• [TASK PROMPT] Lines holding the word "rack" in the following material must be counted; give only the resulting number.
━━━━━━━━
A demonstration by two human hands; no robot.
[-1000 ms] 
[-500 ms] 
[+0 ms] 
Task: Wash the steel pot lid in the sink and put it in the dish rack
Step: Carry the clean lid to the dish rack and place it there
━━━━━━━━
• [SOLVED PROBLEM] 2